TASK ITEM:
Look through the data below and output, unchanged, every line from the one holding "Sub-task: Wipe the" through the one holding "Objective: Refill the", inclusive. Skip the pictures.

Data records:

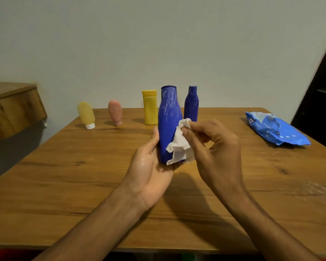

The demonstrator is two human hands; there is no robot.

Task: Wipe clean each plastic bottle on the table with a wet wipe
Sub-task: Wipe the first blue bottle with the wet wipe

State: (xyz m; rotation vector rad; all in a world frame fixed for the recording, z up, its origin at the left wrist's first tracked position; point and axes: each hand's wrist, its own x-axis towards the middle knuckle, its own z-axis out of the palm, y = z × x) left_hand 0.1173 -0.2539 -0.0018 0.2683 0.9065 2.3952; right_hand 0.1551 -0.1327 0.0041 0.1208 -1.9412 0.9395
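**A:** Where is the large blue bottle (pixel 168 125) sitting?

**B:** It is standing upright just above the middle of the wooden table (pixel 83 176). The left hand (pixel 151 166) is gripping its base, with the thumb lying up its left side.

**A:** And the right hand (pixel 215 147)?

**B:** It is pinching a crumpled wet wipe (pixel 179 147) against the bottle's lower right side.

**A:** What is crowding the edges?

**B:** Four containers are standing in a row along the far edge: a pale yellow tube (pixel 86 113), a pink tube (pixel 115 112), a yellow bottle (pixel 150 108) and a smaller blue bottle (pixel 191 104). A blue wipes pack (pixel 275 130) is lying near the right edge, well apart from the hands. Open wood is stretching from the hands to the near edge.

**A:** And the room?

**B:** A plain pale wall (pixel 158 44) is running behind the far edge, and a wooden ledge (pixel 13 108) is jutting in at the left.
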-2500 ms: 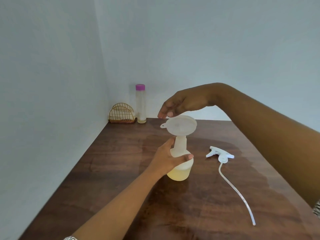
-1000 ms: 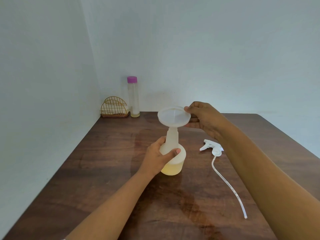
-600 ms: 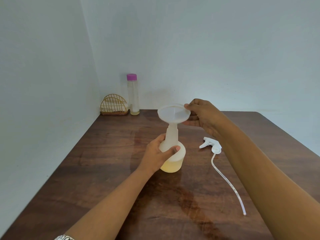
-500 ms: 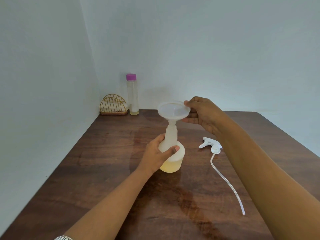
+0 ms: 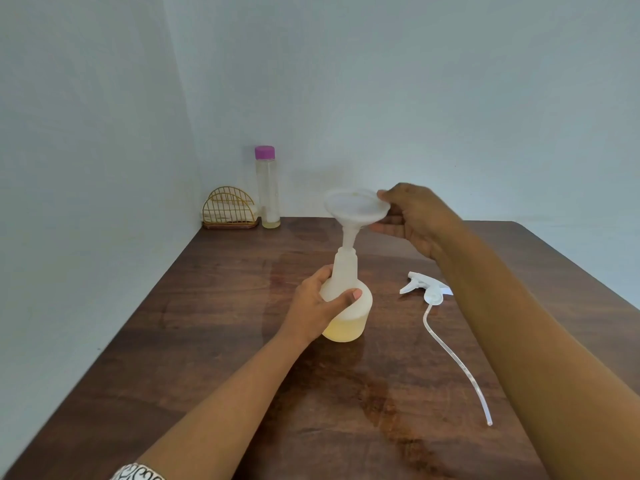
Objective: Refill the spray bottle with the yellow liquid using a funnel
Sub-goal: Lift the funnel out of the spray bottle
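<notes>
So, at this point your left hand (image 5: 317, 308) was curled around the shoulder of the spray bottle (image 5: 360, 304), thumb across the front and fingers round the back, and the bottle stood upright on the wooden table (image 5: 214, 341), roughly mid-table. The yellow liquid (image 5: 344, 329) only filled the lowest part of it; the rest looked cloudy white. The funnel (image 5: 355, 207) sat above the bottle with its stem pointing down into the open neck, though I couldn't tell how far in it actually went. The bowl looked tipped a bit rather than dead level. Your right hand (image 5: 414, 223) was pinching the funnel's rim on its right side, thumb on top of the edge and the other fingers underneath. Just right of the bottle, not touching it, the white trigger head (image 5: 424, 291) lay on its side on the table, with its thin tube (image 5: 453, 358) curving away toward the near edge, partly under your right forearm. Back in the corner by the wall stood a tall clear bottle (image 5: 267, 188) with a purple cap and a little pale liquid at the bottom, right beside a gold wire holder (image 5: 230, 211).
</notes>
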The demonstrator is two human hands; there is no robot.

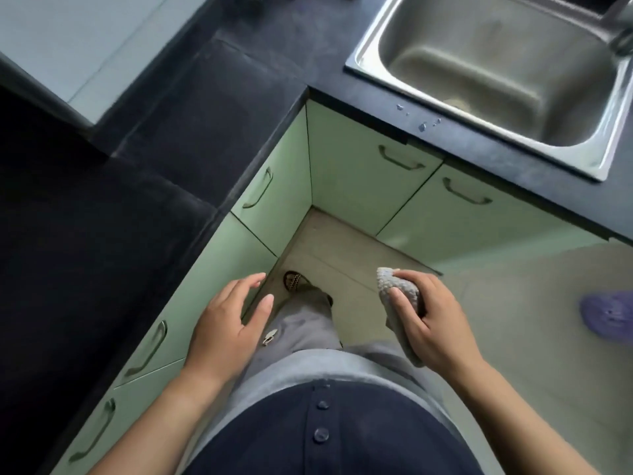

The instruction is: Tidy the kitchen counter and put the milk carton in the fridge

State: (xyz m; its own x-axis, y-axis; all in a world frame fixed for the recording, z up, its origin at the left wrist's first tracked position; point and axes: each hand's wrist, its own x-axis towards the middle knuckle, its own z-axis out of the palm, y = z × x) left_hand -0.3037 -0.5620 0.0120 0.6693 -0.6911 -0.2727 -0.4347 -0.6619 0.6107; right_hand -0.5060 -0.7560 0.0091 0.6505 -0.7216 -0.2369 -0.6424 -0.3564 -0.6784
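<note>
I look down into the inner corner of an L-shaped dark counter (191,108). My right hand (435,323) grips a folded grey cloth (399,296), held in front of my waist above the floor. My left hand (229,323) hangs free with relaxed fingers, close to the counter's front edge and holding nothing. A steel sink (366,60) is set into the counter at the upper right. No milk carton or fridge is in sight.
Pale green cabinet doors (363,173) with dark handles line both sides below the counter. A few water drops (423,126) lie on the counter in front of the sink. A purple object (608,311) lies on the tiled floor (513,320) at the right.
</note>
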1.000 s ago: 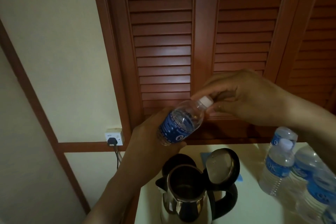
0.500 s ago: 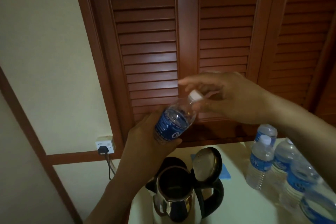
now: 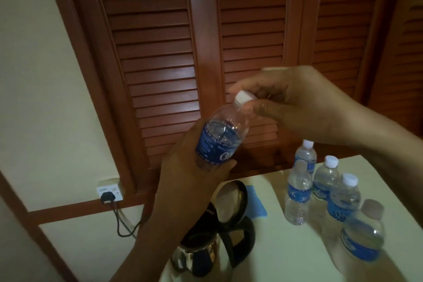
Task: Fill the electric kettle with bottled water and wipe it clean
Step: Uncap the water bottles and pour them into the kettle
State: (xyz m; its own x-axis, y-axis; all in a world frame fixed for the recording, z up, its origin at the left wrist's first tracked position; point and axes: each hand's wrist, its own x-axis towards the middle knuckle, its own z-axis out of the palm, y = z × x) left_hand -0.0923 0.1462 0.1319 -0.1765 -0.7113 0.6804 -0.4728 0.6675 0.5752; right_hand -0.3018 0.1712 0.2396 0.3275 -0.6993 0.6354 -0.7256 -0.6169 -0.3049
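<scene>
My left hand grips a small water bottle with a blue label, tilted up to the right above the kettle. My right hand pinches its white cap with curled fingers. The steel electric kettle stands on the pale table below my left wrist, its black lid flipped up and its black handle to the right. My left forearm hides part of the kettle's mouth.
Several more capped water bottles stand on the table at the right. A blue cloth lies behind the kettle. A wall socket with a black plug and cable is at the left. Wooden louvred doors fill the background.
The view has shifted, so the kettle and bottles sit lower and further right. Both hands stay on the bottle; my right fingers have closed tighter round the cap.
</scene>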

RESULT OF THIS TASK:
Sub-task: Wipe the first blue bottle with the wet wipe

State: (xyz m; rotation vector rad; all in a world frame fixed for the recording, z up, its origin at the left wrist's first tracked position; point and axes: each hand's wrist, its own x-axis towards the middle knuckle, its own z-axis out of the palm, y = z × x) left_hand 0.1173 -0.2539 -0.0018 0.2683 0.9065 2.3952; right_hand 0.1551 -0.1327 0.0041 0.1208 -1.9412 0.9395
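**A:** Where is the large blue bottle (pixel 168 125) sitting?

**B:** It is standing upright just above the middle of the wooden table (pixel 83 176). The left hand (pixel 151 166) is gripping its base, with the thumb lying up its left side.

**A:** And the right hand (pixel 215 147)?

**B:** It is pinching a crumpled wet wipe (pixel 179 147) against the bottle's lower right side.

**A:** What is crowding the edges?

**B:** Four containers are standing in a row along the far edge: a pale yellow tube (pixel 86 113), a pink tube (pixel 115 112), a yellow bottle (pixel 150 108) and a smaller blue bottle (pixel 191 104). A blue wipes pack (pixel 275 130) is lying near the right edge, well apart from the hands. Open wood is stretching from the hands to the near edge.

**A:** And the room?

**B:** A plain pale wall (pixel 158 44) is running behind the far edge, and a wooden ledge (pixel 13 108) is jutting in at the left.
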-2500 ms: 
-1000 ms: 
-600 ms: 
-500 ms: 
+0 ms: 
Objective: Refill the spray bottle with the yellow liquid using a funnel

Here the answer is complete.